Его внимательно слушали. У Прасковьи Егоровны собрались под глазами морщинки, вот-вот заплачет, но Светлана не сдавалась.

— И не нужно нам дома, на квартире жить будем. Опанасенко изменил тактику.

— Ну, хорошо, уезжайте, бросайте одного! — И тихо, будто не рассчитывая, что его кто-нибудь услышит, добавил: — У каждого человека две семьи, одна — это родные, другая — коллектив, а у меня, значит, и одной не осталось, от той я оторвался, а эта сама уходит. Ну что же, уезжайте с богом, желаю счастья.

Несколько дней после этого он ночевал на заводе, выдерживая характер. Прасковья Егоровна сдалась и решительно (выполнять волю мужа у нее всегда хватало решимости) заявила Светлане, что она сама не уедет и ее не отпустит.

— Лягу, Светочка, на рельсы перед твоим поездом. Хватит у тебя духу — поедешь, а я отца не брошу и без тебя не останусь.

Если бы отец приходил домой, кричал, запрещал, ругался, Светлана, возможно, и уехала бы тайком от матери, но он разрешил, и она… осталась. Да и не с кем было уезжать, все знакомые давно эвакуировались.

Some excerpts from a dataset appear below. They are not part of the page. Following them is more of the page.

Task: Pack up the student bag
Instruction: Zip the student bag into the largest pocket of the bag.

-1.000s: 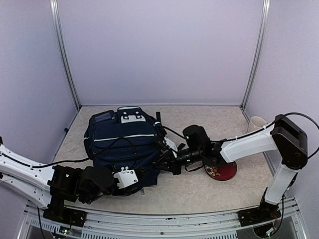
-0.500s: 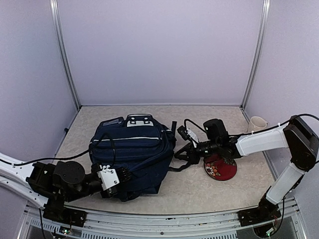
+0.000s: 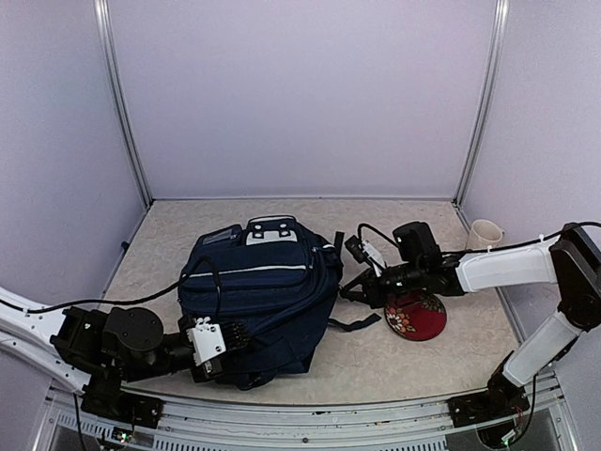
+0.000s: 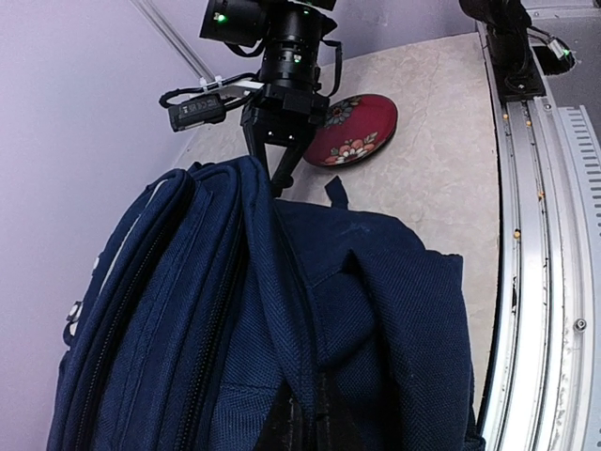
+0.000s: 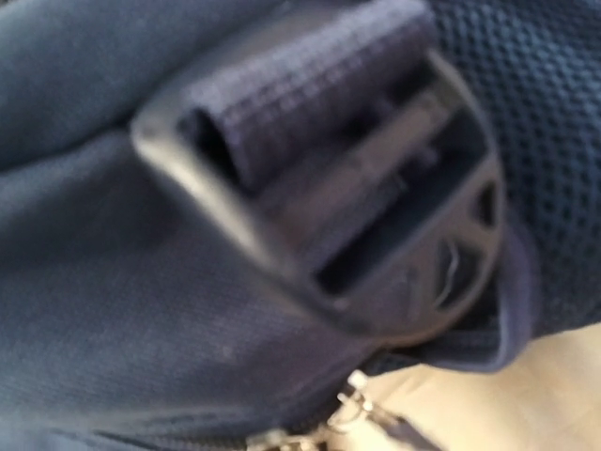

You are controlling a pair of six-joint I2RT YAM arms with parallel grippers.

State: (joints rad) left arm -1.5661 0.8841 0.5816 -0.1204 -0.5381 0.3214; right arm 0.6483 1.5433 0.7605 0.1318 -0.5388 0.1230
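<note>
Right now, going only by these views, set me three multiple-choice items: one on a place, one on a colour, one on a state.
1. Where does the red dish lie?
A. on top of the bag
B. on the table, right of the student bag
C. against the left wall

2. What is the bag's main colour?
A. dark navy
B. green
C. yellow

3. How does the right gripper stand?
A. wide open, high above the table
B. out of every view
C. shut, its tips at the bag's edge

Key: B, the top view shows the dish beside the bag, under the right arm; A, navy fabric fills both wrist views; C, the left wrist view shows the fingers together at the bag.
</note>
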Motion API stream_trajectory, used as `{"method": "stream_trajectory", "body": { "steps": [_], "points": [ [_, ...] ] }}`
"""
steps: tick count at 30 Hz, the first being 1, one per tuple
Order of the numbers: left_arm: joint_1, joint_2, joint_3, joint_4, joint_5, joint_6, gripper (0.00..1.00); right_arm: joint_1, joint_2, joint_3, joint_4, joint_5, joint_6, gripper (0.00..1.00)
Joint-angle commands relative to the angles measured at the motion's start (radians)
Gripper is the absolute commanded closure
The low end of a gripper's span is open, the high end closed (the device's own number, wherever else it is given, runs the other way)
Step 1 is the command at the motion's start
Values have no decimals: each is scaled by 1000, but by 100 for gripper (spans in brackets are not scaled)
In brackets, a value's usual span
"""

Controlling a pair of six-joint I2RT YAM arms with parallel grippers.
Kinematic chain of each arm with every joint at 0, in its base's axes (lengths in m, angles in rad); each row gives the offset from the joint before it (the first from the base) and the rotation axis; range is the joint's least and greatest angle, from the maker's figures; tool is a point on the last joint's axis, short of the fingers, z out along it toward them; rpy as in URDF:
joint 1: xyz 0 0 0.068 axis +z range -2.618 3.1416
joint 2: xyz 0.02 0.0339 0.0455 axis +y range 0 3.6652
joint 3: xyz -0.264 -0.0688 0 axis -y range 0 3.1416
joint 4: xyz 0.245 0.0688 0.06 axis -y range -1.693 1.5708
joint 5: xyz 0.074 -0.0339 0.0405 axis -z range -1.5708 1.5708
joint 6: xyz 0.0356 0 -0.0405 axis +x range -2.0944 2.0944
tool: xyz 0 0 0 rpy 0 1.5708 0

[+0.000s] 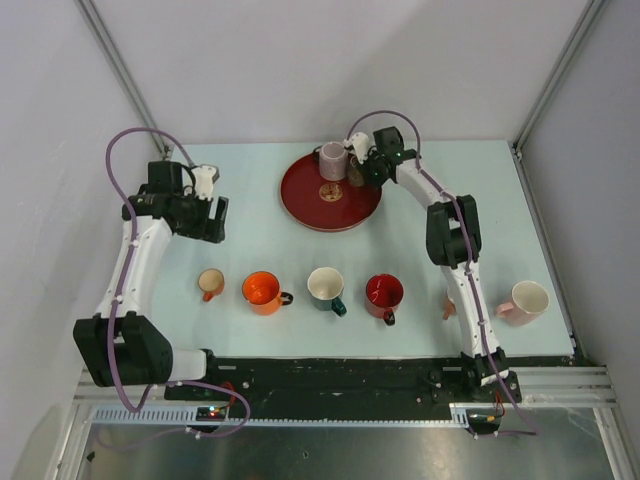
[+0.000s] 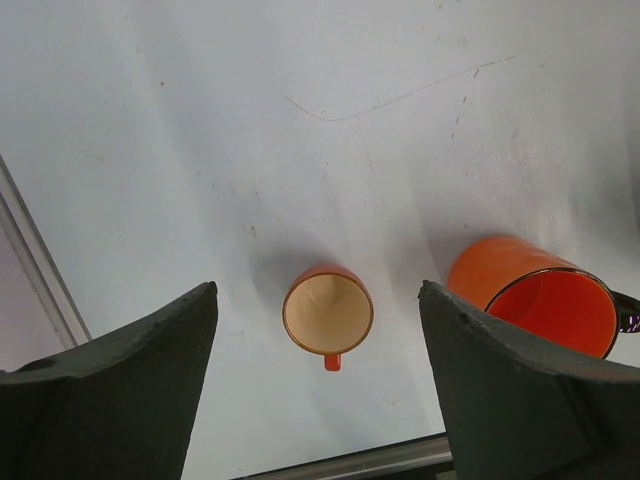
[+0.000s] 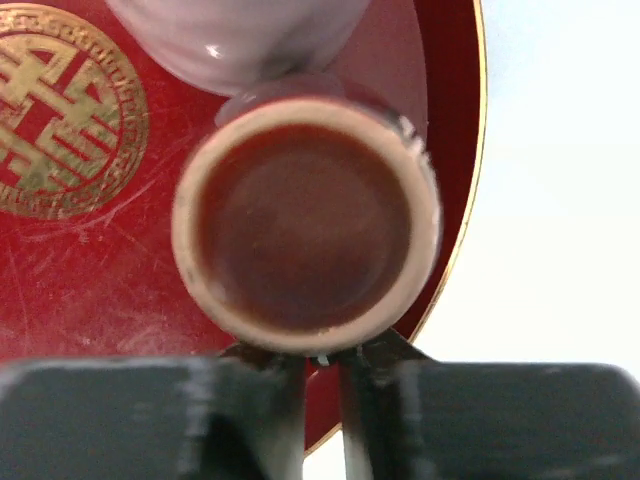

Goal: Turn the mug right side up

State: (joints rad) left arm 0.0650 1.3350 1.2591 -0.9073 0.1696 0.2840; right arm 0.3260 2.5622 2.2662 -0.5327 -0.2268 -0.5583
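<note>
The brown mug (image 3: 305, 230) sits on the red plate (image 3: 90, 290) near its right rim, its mouth facing the wrist camera, just beside a pale pink mug (image 3: 230, 40). The right gripper (image 3: 322, 400) has its fingers nearly pressed together, pinching the brown mug's near edge. The left gripper (image 1: 212, 200) hangs spread wide, well left of the plate.

A pale table (image 1: 250, 180) is shown. Toward 12 o'clock a round red plate (image 1: 303, 198) is laid on it. Toward 6 o'clock a row is set upright: small orange cup (image 1: 210, 282), orange mug (image 1: 262, 292), teal mug (image 1: 326, 286), red mug (image 1: 384, 293). A pink mug (image 1: 528, 300) is placed at 4 o'clock.
</note>
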Motion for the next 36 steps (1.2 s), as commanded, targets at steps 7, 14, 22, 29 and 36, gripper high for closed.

Но вот ушел последний эшелон. Вернувшись домой, Ипполит Евстигнеевич увидел заплаканные лица.

— Чего разнюнились? — обычным суровым тоном спросил он и передернул плечом. — Переживем. Видел я иностранцев, и с бельгийцами работал, и с французами, и немца знавал. Был у нас мастер немец, не одну бутылку я с ним выпил, все думал секреты у него выведать, как он сталь варит, — и зря пил: он меньше моего знал. Пакостный был человек, но ведь не зверь же…

Красивый дом приглянулся квартирмейстеру, и три гитлеровских офицера заняли его. Въехав, они вели себя как хозяева. Прасковья Егоровна чистила им сапоги, стирала белье, убирала постели. Гитлеровцы были аккуратны, звали ее «мутти», и Опанасенко делал вид, что он доволен, и даже успокаивал жену:

— Говорил я, что но звери же они, ну, а насчет белья придется, Прасковьюшка, потерпеть, тут, конечно, не без ущерба.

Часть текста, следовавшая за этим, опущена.